Keywords: discrete dynamical system, chaos theory, ergodicity, information security..

Asynchronous delay iterations from discrete mathematics have long been used to accelerate convergence in high-performance computing. They have the particularity of being defined on an infinite (discrete) set that can be seen as a Cartesian product: at each iteration, a vector of fixed-size bits is updated from a function whose return also depends on a parameter, itself obtained from the first term of a sequence that is iterated at each iteration. The resulting product space is infinite but only handles bounded integers. In addition, only the bit vector must be stored in the finite state machine, a new term of the infinite sequence can be read at each iteration. In doing so, we obtain a discrete dynamic system that can be implemented as is on our computers, but which, from the moment they receive new data at each clock stroke, iterates over an infinite set. Any algorithm performing the function mentioned above, and iterating in order to update the memory, can thus be studied for its chaotic properties, and when such properties are proven for the dynamical system, the associated computer program is still chaotic in the most rigorous acceptation of this term, while implemented in finite state machines.

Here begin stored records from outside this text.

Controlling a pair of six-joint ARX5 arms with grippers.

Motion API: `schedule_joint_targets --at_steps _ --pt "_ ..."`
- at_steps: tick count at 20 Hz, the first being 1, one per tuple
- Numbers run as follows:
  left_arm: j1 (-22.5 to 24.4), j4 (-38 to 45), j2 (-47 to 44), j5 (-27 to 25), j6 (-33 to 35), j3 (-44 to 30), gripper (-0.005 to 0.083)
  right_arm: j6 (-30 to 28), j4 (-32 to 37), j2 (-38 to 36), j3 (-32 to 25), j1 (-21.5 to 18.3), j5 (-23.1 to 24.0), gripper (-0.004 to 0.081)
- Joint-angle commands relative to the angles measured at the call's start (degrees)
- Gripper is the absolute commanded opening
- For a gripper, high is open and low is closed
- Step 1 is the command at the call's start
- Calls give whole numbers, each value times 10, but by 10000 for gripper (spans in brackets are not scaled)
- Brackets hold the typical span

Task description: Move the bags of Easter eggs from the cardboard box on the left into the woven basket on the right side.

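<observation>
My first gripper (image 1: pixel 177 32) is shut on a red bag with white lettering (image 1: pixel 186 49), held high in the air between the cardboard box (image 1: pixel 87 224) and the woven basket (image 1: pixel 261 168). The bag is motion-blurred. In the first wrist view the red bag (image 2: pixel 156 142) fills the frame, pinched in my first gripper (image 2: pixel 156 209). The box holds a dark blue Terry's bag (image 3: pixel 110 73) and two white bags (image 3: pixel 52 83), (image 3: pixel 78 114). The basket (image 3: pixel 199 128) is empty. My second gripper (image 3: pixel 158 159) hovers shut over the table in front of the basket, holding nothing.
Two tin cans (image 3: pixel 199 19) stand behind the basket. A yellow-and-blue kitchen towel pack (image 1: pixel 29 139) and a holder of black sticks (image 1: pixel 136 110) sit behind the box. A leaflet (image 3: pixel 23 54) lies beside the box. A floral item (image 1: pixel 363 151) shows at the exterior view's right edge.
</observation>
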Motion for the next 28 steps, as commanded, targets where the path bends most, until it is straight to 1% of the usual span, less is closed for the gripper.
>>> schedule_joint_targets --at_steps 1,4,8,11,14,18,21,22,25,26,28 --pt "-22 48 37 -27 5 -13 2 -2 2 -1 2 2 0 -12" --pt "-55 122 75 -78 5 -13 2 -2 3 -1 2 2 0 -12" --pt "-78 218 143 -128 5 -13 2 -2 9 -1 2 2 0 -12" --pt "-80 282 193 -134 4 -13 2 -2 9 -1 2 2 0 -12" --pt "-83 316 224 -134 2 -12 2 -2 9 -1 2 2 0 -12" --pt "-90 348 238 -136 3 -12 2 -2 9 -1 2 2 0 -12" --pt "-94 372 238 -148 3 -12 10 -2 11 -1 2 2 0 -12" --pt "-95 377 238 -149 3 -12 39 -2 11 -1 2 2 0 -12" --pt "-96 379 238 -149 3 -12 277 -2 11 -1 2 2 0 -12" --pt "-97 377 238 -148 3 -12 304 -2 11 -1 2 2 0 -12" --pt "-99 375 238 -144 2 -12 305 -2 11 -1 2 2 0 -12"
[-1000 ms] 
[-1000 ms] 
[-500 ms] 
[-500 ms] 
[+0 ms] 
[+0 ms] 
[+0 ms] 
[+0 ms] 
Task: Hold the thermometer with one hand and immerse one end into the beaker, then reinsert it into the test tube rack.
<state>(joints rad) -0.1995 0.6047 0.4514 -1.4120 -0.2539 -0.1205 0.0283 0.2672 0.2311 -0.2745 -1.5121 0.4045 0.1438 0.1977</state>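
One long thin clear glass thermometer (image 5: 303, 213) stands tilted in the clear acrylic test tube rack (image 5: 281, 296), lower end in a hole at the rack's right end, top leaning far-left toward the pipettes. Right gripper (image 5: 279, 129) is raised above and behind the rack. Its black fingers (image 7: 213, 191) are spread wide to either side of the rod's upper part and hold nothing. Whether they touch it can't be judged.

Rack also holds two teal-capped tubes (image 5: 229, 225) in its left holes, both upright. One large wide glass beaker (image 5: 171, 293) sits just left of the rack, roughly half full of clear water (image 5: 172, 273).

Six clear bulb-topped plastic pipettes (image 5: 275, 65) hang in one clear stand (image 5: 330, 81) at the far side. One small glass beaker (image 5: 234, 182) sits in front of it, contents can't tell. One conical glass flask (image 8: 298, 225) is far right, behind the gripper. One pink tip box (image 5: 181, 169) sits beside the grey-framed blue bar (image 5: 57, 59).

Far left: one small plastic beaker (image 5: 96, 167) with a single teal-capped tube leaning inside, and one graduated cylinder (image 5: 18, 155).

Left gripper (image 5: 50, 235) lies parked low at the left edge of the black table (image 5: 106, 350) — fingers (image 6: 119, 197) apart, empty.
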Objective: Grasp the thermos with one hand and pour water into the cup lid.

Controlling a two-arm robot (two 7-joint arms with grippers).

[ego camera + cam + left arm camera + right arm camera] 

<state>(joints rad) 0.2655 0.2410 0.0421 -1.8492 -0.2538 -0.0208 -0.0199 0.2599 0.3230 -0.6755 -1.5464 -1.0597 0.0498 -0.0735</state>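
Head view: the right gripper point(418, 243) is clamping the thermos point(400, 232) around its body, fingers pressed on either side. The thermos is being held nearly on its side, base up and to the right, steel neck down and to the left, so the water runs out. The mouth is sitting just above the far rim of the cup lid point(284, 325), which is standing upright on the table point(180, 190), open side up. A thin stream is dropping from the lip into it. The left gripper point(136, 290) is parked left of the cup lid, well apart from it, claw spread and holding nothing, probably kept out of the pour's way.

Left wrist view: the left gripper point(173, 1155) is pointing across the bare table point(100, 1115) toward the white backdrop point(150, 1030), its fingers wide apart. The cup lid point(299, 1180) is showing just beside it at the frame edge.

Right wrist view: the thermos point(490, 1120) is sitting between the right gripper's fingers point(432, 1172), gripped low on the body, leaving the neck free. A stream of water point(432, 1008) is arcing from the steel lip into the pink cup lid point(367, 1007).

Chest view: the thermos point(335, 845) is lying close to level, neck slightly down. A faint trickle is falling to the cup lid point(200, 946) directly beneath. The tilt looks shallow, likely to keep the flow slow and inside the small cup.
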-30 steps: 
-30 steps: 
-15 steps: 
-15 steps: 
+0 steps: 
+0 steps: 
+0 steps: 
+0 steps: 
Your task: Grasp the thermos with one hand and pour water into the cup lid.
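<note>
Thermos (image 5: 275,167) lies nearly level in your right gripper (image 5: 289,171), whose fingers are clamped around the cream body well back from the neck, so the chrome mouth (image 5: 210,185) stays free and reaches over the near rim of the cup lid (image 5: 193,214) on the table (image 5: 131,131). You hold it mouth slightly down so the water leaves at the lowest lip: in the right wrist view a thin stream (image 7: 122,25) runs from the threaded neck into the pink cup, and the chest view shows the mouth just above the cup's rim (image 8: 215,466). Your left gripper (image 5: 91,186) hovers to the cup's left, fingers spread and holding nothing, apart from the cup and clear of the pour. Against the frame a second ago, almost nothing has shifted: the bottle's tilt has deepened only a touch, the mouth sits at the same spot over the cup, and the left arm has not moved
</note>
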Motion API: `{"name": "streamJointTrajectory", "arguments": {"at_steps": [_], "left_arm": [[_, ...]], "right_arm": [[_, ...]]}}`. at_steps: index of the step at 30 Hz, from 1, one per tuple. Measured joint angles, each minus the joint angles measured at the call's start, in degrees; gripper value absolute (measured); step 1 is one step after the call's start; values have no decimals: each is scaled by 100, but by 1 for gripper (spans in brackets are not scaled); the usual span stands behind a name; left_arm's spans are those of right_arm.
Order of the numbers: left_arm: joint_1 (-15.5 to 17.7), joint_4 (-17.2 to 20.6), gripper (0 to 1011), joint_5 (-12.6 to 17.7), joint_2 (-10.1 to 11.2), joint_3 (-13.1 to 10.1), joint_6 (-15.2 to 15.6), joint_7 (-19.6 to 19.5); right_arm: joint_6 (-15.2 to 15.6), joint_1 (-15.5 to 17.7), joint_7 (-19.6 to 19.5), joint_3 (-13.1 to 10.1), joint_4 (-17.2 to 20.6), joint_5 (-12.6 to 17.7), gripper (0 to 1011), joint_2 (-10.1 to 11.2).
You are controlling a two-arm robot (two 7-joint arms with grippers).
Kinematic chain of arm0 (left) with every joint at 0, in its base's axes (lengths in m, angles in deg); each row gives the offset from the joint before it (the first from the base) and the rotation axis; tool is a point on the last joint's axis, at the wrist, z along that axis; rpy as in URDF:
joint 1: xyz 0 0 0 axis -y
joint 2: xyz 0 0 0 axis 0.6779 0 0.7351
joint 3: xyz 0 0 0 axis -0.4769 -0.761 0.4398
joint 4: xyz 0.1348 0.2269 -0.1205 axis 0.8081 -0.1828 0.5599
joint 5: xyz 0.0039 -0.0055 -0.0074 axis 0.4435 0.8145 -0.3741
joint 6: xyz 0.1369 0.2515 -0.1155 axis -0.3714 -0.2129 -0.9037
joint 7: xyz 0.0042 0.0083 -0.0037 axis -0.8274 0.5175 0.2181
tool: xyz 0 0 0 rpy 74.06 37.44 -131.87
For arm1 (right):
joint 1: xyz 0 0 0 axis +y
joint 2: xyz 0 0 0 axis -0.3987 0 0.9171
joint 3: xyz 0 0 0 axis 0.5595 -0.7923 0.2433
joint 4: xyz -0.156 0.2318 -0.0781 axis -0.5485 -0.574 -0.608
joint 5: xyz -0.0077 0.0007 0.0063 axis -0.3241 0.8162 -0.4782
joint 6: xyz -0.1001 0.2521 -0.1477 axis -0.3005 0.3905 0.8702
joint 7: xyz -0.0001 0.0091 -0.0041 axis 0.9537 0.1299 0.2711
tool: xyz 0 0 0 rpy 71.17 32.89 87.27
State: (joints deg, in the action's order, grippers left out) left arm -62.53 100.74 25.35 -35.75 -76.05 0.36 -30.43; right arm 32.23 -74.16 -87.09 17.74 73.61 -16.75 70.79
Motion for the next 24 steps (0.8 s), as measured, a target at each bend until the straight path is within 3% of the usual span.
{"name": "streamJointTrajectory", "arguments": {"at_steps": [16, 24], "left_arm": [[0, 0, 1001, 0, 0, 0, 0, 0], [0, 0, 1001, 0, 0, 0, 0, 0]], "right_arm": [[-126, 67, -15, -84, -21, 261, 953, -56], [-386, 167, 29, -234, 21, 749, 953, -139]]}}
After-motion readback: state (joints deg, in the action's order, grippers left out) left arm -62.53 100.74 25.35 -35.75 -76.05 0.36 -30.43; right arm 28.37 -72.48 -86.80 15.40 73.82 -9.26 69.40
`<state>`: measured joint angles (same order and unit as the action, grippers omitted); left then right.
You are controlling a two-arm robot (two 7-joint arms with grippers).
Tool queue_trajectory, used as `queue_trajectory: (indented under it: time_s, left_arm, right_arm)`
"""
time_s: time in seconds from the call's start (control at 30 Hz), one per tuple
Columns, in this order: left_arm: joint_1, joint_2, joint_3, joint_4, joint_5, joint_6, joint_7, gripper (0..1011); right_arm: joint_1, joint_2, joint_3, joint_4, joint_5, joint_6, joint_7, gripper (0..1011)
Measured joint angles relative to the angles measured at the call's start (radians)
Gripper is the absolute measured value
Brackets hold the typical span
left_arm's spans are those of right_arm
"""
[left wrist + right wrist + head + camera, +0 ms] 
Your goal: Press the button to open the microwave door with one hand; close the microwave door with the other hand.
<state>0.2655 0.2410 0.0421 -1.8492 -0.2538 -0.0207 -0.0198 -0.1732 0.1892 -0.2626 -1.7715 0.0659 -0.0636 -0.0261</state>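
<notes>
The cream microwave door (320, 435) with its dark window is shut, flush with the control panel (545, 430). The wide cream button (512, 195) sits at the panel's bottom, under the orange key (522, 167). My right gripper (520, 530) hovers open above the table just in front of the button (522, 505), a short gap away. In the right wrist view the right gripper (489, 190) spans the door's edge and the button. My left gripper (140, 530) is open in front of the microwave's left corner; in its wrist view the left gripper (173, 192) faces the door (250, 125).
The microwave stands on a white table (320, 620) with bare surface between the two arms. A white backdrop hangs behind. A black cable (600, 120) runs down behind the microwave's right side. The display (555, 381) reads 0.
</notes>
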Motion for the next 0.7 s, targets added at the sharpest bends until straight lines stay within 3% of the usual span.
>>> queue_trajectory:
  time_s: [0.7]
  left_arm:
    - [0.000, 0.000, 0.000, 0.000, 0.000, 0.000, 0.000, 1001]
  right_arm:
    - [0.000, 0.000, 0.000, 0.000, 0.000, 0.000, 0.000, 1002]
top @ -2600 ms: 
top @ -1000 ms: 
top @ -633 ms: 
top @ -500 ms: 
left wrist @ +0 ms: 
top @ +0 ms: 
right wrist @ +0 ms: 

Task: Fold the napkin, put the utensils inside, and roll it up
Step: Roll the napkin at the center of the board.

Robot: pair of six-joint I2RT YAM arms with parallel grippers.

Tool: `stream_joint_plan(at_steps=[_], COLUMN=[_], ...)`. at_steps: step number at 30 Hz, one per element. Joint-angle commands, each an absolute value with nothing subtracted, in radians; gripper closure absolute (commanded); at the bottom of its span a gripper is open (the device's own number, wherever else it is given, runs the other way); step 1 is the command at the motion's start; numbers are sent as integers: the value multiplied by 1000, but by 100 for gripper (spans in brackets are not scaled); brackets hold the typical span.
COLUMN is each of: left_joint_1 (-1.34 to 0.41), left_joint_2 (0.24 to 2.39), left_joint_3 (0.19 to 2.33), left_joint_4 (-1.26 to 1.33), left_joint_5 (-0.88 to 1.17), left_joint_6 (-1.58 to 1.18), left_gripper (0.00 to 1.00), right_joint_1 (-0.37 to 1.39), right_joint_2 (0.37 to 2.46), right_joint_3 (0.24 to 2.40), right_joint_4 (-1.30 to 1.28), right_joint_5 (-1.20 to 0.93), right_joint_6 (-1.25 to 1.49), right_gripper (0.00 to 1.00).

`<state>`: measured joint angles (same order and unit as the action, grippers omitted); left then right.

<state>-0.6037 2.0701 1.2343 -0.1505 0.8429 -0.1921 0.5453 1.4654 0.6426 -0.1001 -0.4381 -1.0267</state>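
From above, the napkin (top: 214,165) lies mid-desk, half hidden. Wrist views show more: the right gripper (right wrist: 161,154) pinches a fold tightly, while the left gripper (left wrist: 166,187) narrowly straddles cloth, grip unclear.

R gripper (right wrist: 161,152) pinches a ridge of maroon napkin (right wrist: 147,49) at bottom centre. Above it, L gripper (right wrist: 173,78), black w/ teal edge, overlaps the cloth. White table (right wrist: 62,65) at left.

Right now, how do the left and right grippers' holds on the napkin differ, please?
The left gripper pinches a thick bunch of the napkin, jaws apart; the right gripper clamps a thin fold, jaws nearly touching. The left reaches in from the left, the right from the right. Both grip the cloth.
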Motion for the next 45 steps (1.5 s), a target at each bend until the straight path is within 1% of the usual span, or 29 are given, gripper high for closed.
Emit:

Many advances in the theoretical study of the randomness of such asynchronous iterations have been achieved in the past decade, and these results have been successfully applied in various areas of IT security. The objective of this article is to review these various advances in the study of the disorder of asynchronous iterations, both theoretically and practically, and to present new avenues of research and the latest results on ergodicity cases. In detail, we will present the link between asynchronous iterations and a certain category of connected graphs, and we will deduce a characterization of the chaos of such iterations, asmathematically defined by Devaney, Knudsen, in the sense of topological and metric entropies, and for Lyapounov’s exponent. New results from measurement theory, including the ergodicity of these iterations, will then be introduced, and we will then provide an overview of the applications of these results in computer security, focusing in particular on cryptographically secure pseudorandom generation and symmetric encryption.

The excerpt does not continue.